Страница 17 из 22
За каких-то полтора месяца мы прошли на запад от Витебска четыреста — подумать только! — четыреста километров. Впереди лежала Восточная Пруссия.
В боях поредели полки, техника нуждалась в ремонте… К схватке в Германии требовалось основательно подготовиться.
Многие части отвели в ближний тыл на переформировку. Отвели и нас.
Началась учеба пополнения. Учебы не за партами, а на берегу лесного озера. И вместо учебников да тетрадок тол, бикфордов (огнепроводный) шнур, топоры и лопаты.
И вот как-то рано утром подходит ко мне старшина Пащенко.
— Товарищ Иванченко, — говорит, — будь другом выручи: поезжай вместо меня на склад за имуществом. Иванова с собой возьми. Сам бы съездил, но зубы ужасно разболелись. Смотри, как щеку разнесло…
Получили мы с Ивановым взрывчатку, батареи для миноискателей, еще кое-какую мелочь. Возвращались в роту не по большаку, а кружным путем, проселками. Пусть на несколько километров дальше, зато спокойнее Очень уж часто наведываются «юнкерсы» на переправу, и ни к чему судьбу зря испытывать.
Заморосил нудный осенний дождь. Иванов натянул на голову трофейную с коричнево-зелеными маскировочными разводами плащ-палатку. Накинул на себя плащ-палатку и я.
Миновали небольшой ельник. Сразу за ним кладбище немецких солдат. На березовых крестах каски с рваными отверстиями, вмятинами от пуль и осколков. По-видимому, где-то неподалеку был полевой госпиталь, потому что ряды крестов с касками тянулись сколько глаз глянет.
Я не удержался, соскочил с повозки. Переходил от могилы к могиле, читал надписи.
Ульрих Баумер. Клаус Фойерманн. Вилли Келлер…
Вспомнился обер-ефрейтор Отто Шульц, его слова к однополчанам осенью сорок третьего: «Почему и зачем мы воюем с Россией? Голод, холод, вой сирен, разруху принесла эта война Германии!.. Нет семьи, где бы не оплакивали покойников… Опомнитесь, пока не поздно!..»
Эти вот не опомнились. И теперь здесь, под могильными холмиками.
Сам не знаю почему, но мне стало грустно.
…Повозка простучала железными шинами по бревенчатому настилу мостика, и мы очутились в узком проходе между озерами.
Озер в Литве великое множество. Во фронтовой газете писали, что их свыше трех тысяч. Поэтому Литву и называют Землей голубых озер.
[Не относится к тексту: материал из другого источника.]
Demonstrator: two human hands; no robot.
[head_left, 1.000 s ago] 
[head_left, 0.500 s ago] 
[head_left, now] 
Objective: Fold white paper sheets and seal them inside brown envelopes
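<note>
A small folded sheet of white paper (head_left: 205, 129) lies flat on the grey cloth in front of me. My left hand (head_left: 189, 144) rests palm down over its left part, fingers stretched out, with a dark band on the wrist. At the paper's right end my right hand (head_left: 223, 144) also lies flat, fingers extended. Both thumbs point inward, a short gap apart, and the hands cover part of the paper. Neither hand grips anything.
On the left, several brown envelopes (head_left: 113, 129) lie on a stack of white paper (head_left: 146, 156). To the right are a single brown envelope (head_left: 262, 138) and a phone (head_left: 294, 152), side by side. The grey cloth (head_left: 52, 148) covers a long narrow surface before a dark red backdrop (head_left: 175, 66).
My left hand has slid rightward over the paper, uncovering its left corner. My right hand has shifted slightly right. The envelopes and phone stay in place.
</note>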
У перекрестка высоченный крест с распятием. У основания креста засохшие цветы. Чуть поодаль указатель: «Хозяйство Очеретяного».
На пригорке показался ветряк (немало их в тех краях), за ним остроконечная крыша хутора Кальвяй. Там стояла наша рота.
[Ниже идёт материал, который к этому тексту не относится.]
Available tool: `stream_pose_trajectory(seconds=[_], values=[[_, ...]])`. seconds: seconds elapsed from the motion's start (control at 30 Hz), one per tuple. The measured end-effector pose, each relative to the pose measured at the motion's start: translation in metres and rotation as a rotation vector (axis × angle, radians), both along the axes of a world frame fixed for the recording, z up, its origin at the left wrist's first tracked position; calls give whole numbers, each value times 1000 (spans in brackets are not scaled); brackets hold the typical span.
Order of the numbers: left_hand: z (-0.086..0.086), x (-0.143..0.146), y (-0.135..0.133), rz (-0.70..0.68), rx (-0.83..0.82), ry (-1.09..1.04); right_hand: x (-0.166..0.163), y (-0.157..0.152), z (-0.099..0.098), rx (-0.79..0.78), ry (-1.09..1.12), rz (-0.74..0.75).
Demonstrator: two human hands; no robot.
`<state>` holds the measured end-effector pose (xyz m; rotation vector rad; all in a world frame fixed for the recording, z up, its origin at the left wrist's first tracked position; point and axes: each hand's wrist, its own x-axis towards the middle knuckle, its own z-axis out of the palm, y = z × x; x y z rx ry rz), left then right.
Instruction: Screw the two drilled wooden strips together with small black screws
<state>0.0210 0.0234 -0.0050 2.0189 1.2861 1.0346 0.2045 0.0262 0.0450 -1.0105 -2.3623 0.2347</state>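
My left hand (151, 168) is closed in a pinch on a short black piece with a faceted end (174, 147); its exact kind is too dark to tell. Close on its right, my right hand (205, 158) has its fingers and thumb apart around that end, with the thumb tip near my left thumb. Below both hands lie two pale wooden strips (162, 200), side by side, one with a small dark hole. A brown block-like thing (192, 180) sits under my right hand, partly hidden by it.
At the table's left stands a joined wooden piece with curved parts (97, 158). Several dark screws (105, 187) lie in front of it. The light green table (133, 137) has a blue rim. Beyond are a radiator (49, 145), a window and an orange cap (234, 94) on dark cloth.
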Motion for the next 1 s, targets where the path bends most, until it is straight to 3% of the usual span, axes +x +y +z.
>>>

Иванов обрадованно сказал:
— Считай, приехали!
Кони, почуяв знакомую конюшню, ускорили шаг.
Хутор Кальвяй самый обычный, каких много видел я в Литве. Крытый дранкой деревянный дом. Резное крыльцо, резные ставни и наличники придавали ему нарядный вид. Рига. Хлев. Клеть для зерна…
Хозяйствовали на хуторе Антанас Паскачимас, худой, с нездоровым желтым лицом старик, и его жена, тихая, кругленькая тетушка Мария.
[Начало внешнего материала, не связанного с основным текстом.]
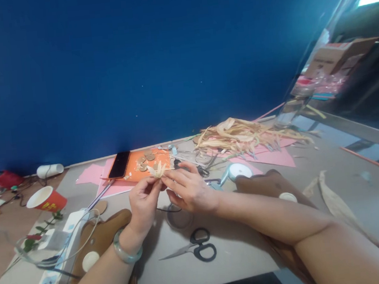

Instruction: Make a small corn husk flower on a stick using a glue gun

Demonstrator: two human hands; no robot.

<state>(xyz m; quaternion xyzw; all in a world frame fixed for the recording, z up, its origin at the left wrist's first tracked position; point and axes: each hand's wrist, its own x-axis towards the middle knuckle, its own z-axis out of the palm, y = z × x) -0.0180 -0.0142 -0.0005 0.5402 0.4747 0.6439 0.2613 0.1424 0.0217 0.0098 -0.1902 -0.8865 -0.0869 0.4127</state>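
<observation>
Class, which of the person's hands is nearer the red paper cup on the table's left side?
Left. The left hand is right of the red paper cup; the right hand lies farther right, both pinching a pale dried-husk piece.

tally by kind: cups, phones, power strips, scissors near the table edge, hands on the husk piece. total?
Red paper cup: 1
Phone: 1
Power strip: 1
Black-handled scissors near the edge: 1
Hands pinching the husk piece: 2, left hand and right hand
Total: 6
</observation>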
Сам Паскачимас довольно хорошо говорил по-русски. Научился в царской армии, где служил в первую мировую войну. Немало лет прошло с тех пор, а старый солдат помнил своего бравого фельдфебеля, его требование: «Грудь колесом, губами не шевелить, слюны не глотать».
В просторном, обнесенном забором дворе ни души. Я удивленно оглядывался. Где же все наши? Почему никого не видно?
Но тут появился Шмаков, и все разъяснилось. Роту перевели ближе к передовой. Капитан оставил его дожидаться нас и проводить на новое место.
Посоветовавшись, решили дать лошадям отдых, покормить их перед дальней дорогой.
Во двор, прихрамывая, вышел Паскачимас. Он протянул мне с Ивановым жесткую, в мозолях руку, сочувственно покачал седой головой.
— Вижу, устали, проголодались, — и с шутливой напускной строгостью добавил: — Марш к столу! Супран-тум?
— Супрантум! Понимаем! — ответили мы в один голос.
На кухне хлопотала тетушка Мария. По случаю воскресенья она принарядилась. Белая полотняная рубаха с длинными рукавами, безрукавка, расшитый цветными нитками передник, полосатая юбка, янтарное ожерелье.
На столе появились яичница с ветчиной, хлеб, маринованные огурцы.
У Шмакова заблестели глаза.
— Полный порядочек! Вот это, я понимаю, грубая деревенская пища! — Он весело посмотрел на хозяина. — Дядя Антон, ребята сильно перемерзли. Нельзя ли чем-нибудь согреться? Боюсь, еще простудятся…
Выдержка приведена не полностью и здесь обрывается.